Wednesday 8 March 2023

You've Come a Long Way, Baby

 K, I don't know who needs to hear this, but International Women's' Day is a SOCIALIST day. It's not a feel-good celebration of how cool women are. It's about the rights of women and how they have been and continue to be denied for women around the world. Girls that can't go to school. Women who don't get promoted because they put family first. Women who aren't allowed out in public without a man. Women who don't get paid the same as men. Women who afraid to run for office because of misogyny. 

All day today I have seen posts like "Here's my daughter, I am so proud of her." or "Here's my mom, I loved her so much". 

Yeah, ok. 

Cool.

I love my daughters. 

I loved my mom and my grandmothers. 

it's good to celebrate the sisterhood we feel with other women.

But let's think about what this day is supposed to be about. 

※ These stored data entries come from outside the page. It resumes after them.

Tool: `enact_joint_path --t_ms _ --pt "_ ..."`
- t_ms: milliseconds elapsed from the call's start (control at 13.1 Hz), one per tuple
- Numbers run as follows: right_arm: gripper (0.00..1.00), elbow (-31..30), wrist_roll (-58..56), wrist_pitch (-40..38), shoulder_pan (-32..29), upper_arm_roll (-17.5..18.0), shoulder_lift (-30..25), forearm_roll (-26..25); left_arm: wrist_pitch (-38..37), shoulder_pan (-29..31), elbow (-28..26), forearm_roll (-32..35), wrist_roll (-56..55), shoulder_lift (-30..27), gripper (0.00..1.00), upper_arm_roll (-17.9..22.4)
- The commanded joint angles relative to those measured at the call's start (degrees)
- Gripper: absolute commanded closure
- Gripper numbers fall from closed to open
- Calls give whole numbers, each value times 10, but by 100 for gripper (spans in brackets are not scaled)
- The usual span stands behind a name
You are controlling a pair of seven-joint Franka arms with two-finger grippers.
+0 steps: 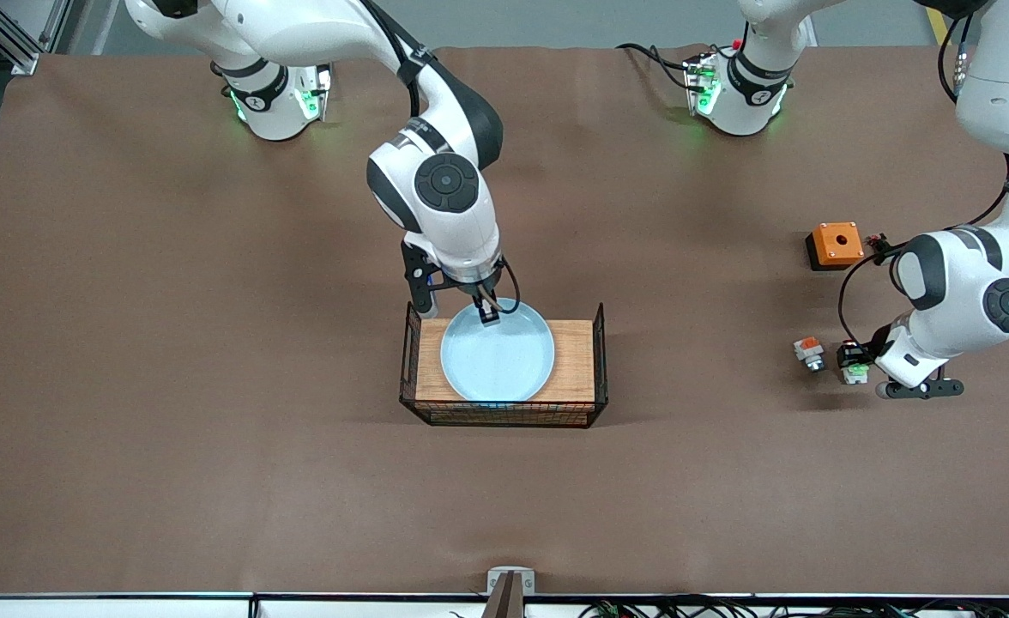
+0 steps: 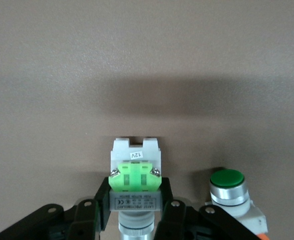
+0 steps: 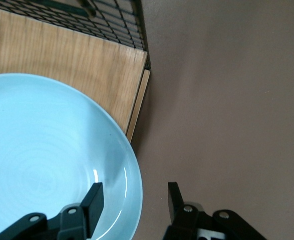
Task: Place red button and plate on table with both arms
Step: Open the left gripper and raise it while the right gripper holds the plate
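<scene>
The pale blue plate lies on a wooden board in the middle of the brown table. My right gripper is at the plate's edge nearest the robots. It is open, one finger over the inside of the plate and the other outside the rim, so the right gripper straddles the rim. Toward the left arm's end, my left gripper sits low at the table, shut on the red button. The left gripper pinches the grey body under the green block of the red button.
The wooden board has black wire mesh ends. A similar small unit with an orange-red block and a green cap lies right beside the held button. An orange box with a round hole stands nearer the robots.
</scene>
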Motion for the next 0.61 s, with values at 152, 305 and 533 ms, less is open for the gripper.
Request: enact_joint_path --t_ms 152,305,533 --pt "56 17 0 9 5 -1 15 -15 9 5 -1 10 16 -11 1 -6" --pt "59 17 0 15 5 -1 19 -15 3 1 1 10 12 -38 0 -9" --pt "71 17 0 22 6 -1 22 -22 -52 0 3 9 8 -105 0 -34"
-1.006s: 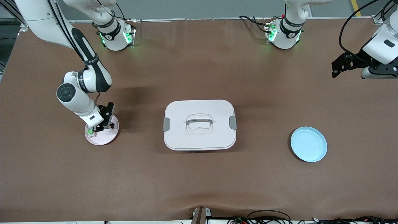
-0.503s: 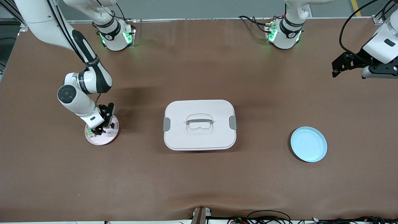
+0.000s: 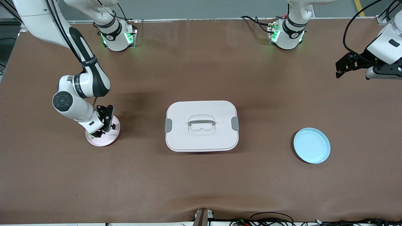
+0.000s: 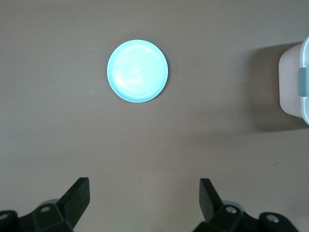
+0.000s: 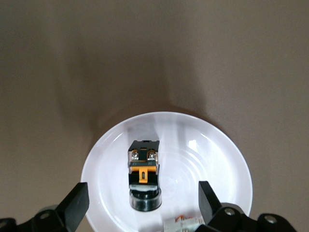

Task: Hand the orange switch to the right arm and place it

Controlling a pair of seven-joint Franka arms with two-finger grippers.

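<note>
The orange switch (image 5: 144, 175), a small black block with an orange middle, lies on the pink plate (image 5: 207, 150) beside a pale block with a green middle (image 5: 186, 225). My right gripper (image 5: 143, 200) is open just over the plate, with its fingers on either side of the switch and apart from it. In the front view it (image 3: 104, 130) covers the switch on the plate (image 3: 103, 140). My left gripper (image 3: 339, 67) is open and empty, waiting in the air over bare table at the left arm's end; it also shows in the left wrist view (image 4: 143, 193).
A white lidded box (image 3: 201, 125) with a handle and grey clips stands in the middle of the table. An empty light blue plate (image 3: 312, 145) lies toward the left arm's end and also shows in the left wrist view (image 4: 137, 71).
My right arm's wrist has shifted a little over the pink plate, and the hand now covers more of the green block. The left arm has not moved.
</note>
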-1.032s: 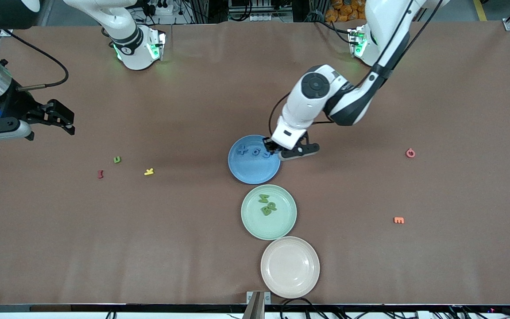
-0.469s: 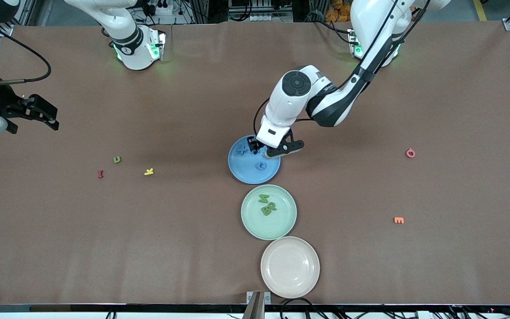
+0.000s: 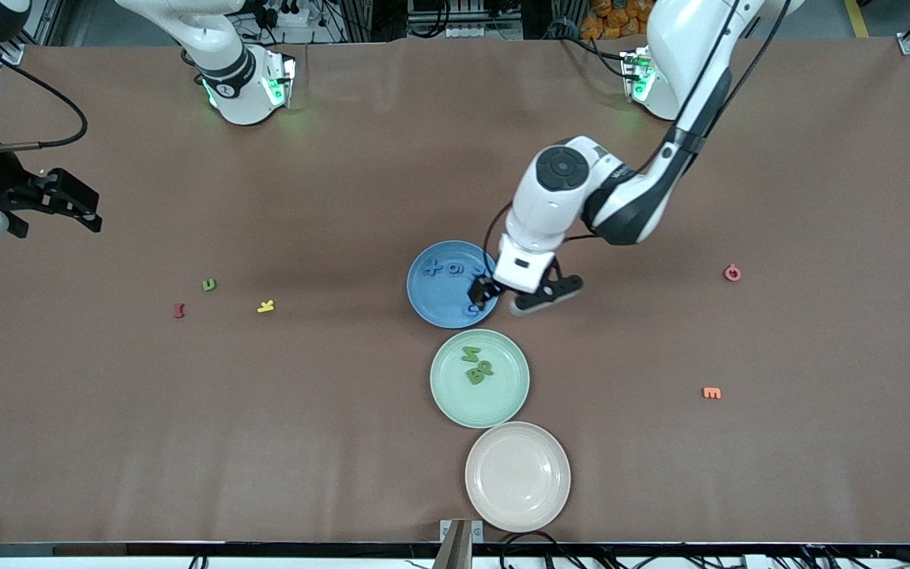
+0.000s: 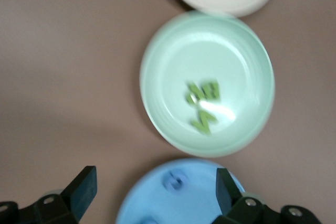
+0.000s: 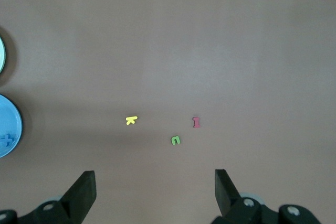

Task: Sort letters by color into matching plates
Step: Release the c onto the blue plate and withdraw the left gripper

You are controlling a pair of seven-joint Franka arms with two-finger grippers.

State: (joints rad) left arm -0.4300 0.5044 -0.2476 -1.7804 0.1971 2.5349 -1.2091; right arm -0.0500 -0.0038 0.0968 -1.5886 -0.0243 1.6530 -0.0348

International Women's' Day was established by the Socialist Party of America as National Women's' Day in the US in 1909. It expanded to Europe the next year and became International Women's' Day in 1911. The Russians took up the cause in 1913. In those years, it was closely tied to demands for universal suffrage for women as well as demands for equal pay, the right to run for public office, improved working conditions and equal rights for women. 

Women have fought for their rights in Canada and around the world for generations. There have been many gains but the battle is far from done. We can't just sit around being all proud of being female. We need to keep up the fight.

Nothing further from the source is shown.